The {cardx} package includes a separate function for each method. Alternatively, you can use cardx::ard_categorical_ci(data = act, variables = respn, method ='wilson') for example. This invokes the code for the selected method but returns an analysis results dataset (ARD) format as the output.
The {PropCIs} package contains separate functions to produce CIs for various methods, including Blaker’s ‘exact’ method and Mid-P which aren’t available in {cardx} but are produced by SAS PROC FREQ. We found results agreed with SAS to the 5th decimal place. For methods given by both {PropCIs} and {cardx}, the results generally aligned to at least the 7th decimal place, but some methods (Wilson & mid-P) are only output with 4 dps.

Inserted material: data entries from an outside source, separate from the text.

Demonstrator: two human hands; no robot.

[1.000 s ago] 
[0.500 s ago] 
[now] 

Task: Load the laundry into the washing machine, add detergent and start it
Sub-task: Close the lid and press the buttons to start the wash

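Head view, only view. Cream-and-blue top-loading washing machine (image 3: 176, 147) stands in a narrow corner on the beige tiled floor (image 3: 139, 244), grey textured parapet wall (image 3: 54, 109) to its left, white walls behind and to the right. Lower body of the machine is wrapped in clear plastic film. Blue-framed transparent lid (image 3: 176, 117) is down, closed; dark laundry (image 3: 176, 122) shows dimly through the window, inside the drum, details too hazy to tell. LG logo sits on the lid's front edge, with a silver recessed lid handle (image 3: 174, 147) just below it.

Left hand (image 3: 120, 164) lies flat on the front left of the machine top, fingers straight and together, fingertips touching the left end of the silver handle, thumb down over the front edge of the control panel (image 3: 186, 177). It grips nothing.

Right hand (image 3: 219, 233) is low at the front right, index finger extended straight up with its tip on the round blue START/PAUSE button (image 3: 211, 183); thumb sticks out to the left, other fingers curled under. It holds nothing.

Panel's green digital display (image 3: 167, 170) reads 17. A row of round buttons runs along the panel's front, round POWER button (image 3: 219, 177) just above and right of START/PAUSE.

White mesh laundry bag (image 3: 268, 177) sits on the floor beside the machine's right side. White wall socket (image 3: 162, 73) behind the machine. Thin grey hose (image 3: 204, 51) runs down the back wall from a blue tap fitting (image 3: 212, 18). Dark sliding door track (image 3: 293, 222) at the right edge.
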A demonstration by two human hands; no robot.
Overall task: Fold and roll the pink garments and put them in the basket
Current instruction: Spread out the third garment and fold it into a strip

The {ratesci} package (rateci() function) produces a variety of CIs for a proportion - note, the current development version at https://github.com/petelaud/ratesci has added more methods compared to the CRAN release (v1.0.0). A CRAN update will be released in due course.
The {DescTools} package has a function BinomCI() that produces a wide selection of methods. It has
The {cicalc} package … [TBC]
In the {Hmisc} package, binconf() produces CIs using either the Clopper-Pearson, Wilson or Wald method. In this example (x=36 and n=154), the results match the cardx package.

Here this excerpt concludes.